## Problem requirements
Find how many lines in the data below mention "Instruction". Give the number only.
[Source material Boundary: Start]
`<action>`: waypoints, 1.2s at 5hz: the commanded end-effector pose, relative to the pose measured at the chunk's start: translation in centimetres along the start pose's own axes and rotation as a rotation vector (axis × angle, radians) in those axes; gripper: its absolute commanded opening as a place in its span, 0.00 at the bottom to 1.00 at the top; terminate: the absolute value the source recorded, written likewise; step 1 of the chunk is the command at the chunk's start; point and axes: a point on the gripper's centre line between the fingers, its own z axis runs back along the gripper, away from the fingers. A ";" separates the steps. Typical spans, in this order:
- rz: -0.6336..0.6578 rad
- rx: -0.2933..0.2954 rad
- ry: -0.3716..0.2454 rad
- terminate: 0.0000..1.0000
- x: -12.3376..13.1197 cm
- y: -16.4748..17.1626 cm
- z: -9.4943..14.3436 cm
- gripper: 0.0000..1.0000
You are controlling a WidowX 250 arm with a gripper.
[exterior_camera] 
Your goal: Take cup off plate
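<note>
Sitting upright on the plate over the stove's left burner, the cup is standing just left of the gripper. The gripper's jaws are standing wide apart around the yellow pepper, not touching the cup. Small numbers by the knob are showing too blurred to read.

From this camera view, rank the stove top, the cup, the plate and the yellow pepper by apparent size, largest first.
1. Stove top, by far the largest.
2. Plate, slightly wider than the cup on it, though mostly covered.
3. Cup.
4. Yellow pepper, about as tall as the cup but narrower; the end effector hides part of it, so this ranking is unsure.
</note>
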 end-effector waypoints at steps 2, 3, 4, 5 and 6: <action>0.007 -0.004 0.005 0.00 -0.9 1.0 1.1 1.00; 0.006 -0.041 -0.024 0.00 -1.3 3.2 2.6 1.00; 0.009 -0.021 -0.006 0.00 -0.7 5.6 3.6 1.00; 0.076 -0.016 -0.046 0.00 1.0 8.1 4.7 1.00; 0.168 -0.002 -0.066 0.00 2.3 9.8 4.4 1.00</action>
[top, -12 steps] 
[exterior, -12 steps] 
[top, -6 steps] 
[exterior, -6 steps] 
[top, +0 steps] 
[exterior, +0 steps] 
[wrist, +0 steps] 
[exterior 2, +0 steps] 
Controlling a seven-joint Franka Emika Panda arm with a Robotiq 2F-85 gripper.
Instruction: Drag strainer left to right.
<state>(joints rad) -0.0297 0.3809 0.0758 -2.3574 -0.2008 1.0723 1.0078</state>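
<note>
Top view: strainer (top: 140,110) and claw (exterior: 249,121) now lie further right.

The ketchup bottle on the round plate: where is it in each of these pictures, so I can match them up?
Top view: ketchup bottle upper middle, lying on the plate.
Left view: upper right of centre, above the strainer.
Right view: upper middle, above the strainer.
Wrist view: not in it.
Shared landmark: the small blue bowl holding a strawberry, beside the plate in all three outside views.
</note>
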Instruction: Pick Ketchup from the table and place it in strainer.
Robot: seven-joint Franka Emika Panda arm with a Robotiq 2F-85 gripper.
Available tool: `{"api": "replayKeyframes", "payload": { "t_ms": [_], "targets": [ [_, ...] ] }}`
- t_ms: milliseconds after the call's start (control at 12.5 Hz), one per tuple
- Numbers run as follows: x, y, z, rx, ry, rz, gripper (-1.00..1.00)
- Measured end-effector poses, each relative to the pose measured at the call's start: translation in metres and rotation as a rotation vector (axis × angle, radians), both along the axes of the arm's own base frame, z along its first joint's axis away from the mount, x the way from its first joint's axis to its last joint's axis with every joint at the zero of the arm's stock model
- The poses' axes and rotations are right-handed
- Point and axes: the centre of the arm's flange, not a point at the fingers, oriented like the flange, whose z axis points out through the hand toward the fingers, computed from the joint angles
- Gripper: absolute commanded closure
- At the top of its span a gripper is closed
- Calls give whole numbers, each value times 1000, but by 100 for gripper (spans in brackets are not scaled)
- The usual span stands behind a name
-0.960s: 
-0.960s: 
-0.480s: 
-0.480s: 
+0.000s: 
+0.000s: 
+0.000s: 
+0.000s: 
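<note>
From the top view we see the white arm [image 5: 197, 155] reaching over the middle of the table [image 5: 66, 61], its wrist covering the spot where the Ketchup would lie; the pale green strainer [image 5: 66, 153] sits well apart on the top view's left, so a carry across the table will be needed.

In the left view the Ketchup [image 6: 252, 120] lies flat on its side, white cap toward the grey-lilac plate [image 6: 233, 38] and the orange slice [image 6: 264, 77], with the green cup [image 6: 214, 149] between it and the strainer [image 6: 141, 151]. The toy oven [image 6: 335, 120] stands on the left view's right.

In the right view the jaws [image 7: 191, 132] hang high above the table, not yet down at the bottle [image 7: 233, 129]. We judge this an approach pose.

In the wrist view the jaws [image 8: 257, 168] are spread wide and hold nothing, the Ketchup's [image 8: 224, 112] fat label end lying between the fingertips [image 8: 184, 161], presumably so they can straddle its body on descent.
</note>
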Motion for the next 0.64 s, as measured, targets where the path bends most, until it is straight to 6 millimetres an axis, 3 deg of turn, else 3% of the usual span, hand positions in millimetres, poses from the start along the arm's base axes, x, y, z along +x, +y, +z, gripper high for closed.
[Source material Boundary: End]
## Solution to the exercise
2